Provisions similar to those in Article XV(1)(a) are contained in the tax conventions between the United States and Austria, C.B. 1957-2, 985; Belgium, T.C. 6160, C.B. 1956-1, 815; Canada, C.B. 1951-1, 624; Denmark, T.C. 5777, C.B. 1950-1, 76; Finland, T.D. 6202, C.B. 1956-2, 1067; France, T.D. 5499, C.B. 1946-1, 134; Greece, effective as of January 1, 1953; Honduras, C.B. 1957-2, 1033; Italy, C.B. 1956-2, 1096; Japan, C.B. 1955-1, 658; Netherlands, T.D. 5778, C.B. 1950-1, 92; Norway, T.D. 6150, C.B. 1955-2, 793; Sweden, T.D. 4975, C.B. 1940-2, 43; Switzerland, T.D. 6149, C.B. 1955-2, 814; and the Union of South Africa, C.B. 1954-2, 651. Although the convention with the United Kingdom of Great Britain and Northern Ireland contains no specific provision such as Article XV(1)(a) of the German convention, other provisions of the United Kingdom convention are interpreted as having the same effect as Article XV(1)(a) of the German convention. T.D. 5569, C.B. 1947-2, 100, regulations section 7.514.
The meaning of Article XV(1)(a) of the German convention and of similar provisions in other income tax conventions is that the United States income tax liability of United States citizens, residents, or corporations is determined "as if this Convention had not come into effect." The purpose of this "saving clause" is to make it plain that the United States reserves the right, in the case of its citizens, residents, or corporations, to include in its tax base all items of income taxable under its revenue laws. However, this right is made subject, in certain of the conventions, to an exception such as is provided in Article XV(2) of the convention with the Federal Republic of Germany.
One of the fundamental principles of interpretation of a statute or treaty is that particular clauses and phrases should not be studied as detached expressions, but that every part of a treaty must be considered in determining the meaning of any of its parts. A treaty must be considered as a whole, its parts making it an integral whole. Accordingly, Article IX of the convention with Germany must be read in the light of Article XV.

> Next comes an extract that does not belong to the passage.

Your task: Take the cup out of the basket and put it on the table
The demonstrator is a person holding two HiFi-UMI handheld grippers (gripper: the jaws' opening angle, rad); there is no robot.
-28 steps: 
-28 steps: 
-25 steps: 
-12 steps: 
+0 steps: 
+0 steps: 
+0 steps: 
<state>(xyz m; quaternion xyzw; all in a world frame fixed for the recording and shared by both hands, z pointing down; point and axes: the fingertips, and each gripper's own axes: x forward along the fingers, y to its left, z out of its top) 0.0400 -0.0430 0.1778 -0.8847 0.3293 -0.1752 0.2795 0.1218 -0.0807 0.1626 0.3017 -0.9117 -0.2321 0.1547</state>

It is apparent from the foregoing that the income derived and/or loss sustained from the cutting and sale of timber in Germany by a citizen of the United States, irrespective of his place of residence, or by a resident of the United States, is treated for United States income tax purposes in the same manner as if the convention had not come into effect. The status for United States tax purposes of such income or loss would not be affected by the taxpayer's election under Article IX(2)(b) of the Convention, supra, to be subject to tax by the Federal Republic of Germany on a net income basis.
Subject to the provisions of section 901 and the limitation provided in section 904 of the Code, a citizen or an alien resident of the United States is entitled to a credit against his United States income tax for income taxes paid or accrued during the taxable year to any foreign country provided that he does not use the tax table or claim the standard deduction in computing his United States income tax liability.